Over the years, Eastman National Bank has merged and absorbed other Newkirk financial institutions including: The State Guaranty Bank established in 1909, taken over by Eastman in 1911; Kay County State Bank chartered Oct. 12, 1893, and changed to First National Bank in 1900 and absorbed by Eastman in 1933; the Farmers State Bank organized in 1899 and absorbed by Eastman in 1926; the Security State Bank organized in 1917 and consolidated Dec. 31, 1926, with Eastman. The assets of the Kildare State Bank were purchased Oct. 22, 1927.

It is also believed that the Peckham State Bank was absorbed by Eastman in 1926. As the Dilworth Bank had previously transferred to Peckham, ultimately the Dilworth Bank also became a part of Eastman.

The Security State Bank was the only one that was solvent when it merged with Eastman. This merger brought F.S. Midgley into the Eastman National Bank. The Midgley family would lead the bank for multiple decades and a Midgley descendent is still employed with the bank today as she has been since her teen years. 

In July 2004, a group of investors announced their intention of buying Eastman National Bank of Newkirk. At this time Eastman had $46.4 million in assets and $40 million in deposits. The ownership changed and six long-time bankers of Kay County began efforts to expand Eastman’s footprint. 

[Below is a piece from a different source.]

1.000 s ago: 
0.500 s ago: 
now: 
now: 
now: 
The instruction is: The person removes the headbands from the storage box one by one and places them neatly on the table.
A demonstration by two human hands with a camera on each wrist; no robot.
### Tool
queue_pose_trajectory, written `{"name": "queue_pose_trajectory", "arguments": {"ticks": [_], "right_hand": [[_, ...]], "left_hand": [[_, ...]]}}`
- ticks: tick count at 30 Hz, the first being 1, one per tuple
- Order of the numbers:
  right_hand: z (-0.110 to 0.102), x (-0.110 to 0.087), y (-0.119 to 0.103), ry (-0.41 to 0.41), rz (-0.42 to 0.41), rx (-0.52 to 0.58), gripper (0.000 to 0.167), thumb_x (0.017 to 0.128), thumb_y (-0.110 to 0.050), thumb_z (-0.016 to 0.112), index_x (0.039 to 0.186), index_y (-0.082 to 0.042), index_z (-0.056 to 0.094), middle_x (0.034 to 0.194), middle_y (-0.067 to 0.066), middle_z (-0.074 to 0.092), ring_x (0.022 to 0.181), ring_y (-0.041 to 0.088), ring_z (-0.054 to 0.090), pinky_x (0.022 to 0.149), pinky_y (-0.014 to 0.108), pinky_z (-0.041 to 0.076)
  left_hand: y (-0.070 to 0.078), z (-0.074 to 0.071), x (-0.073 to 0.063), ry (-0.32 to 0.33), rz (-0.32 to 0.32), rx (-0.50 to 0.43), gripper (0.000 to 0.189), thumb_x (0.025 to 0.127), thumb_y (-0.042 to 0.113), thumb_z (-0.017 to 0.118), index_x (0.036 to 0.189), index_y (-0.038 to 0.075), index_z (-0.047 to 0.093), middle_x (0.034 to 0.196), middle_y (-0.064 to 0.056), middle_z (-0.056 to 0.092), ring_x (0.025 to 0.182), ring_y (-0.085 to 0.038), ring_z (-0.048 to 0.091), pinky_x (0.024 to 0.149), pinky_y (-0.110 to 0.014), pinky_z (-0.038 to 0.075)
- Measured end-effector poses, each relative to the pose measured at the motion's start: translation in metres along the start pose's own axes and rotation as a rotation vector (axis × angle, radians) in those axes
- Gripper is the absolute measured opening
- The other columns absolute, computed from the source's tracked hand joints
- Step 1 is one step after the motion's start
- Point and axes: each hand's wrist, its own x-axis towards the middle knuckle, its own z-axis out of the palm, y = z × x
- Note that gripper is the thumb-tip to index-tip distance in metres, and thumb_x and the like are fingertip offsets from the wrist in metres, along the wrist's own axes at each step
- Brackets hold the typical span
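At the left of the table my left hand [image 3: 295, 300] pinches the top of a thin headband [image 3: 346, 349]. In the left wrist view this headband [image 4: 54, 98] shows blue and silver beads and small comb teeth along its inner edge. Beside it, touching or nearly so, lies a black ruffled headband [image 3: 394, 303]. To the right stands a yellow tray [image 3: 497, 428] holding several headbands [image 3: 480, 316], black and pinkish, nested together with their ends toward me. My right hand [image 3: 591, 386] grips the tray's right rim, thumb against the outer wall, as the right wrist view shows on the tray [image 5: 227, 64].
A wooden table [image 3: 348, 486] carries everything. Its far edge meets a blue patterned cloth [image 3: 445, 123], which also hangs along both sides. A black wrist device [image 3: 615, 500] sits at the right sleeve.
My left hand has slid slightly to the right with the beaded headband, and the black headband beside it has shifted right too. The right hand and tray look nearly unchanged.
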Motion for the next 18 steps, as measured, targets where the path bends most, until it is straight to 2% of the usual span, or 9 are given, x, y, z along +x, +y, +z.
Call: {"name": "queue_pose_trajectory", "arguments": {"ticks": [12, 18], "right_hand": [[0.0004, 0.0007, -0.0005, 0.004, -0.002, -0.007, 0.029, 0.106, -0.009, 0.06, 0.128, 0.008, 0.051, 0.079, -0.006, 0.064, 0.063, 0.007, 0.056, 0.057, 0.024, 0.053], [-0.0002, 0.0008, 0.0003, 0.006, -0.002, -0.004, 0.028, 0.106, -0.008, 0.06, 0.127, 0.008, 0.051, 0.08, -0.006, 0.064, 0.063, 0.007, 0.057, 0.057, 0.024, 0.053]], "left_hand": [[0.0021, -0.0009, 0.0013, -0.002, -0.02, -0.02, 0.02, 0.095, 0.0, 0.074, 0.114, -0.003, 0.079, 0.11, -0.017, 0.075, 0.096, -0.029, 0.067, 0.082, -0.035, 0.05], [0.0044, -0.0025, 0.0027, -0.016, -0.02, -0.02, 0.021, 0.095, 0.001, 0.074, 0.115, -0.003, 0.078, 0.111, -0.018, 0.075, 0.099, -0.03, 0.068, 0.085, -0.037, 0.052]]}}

On October 4, 2004, the first Ponca City branch was opened in downtown Ponca City in the former Security Bank building at the corner of 3rd Street and Grand Avenue. This location also allowed customers the convenience of a motor bank. Growth for the bank was immediate and was astonishing. In the winter of 2005, Eastman built another full-service branch location at North 5th Street and Prospect (Northpark) in northern Ponca City. The addition of this branch allowed Eastman to be prominent in a strong retail area of Ponca City. 

Changes to the banking industry and a focus on branch closures led to the closures of three large national banks in Ponca City in 2015. Eastman capitalized on this opportunity and was able to assume a branch location near the Ponca Plaza, centrally located in Ponca City. Although other banks were downsizing nationwide, Eastman went against the norm by adding another branch location to meet the needs of their customers and to provide relief to their Northpark branch which was at capacity in terms of service. 

Today, Eastman has four full-service branches in Kay County, three in Ponca City and the original one in Newkirk. Mark T. Detten serves as the President and CEO of the bank and James H. Leach is the Chairman of the Board.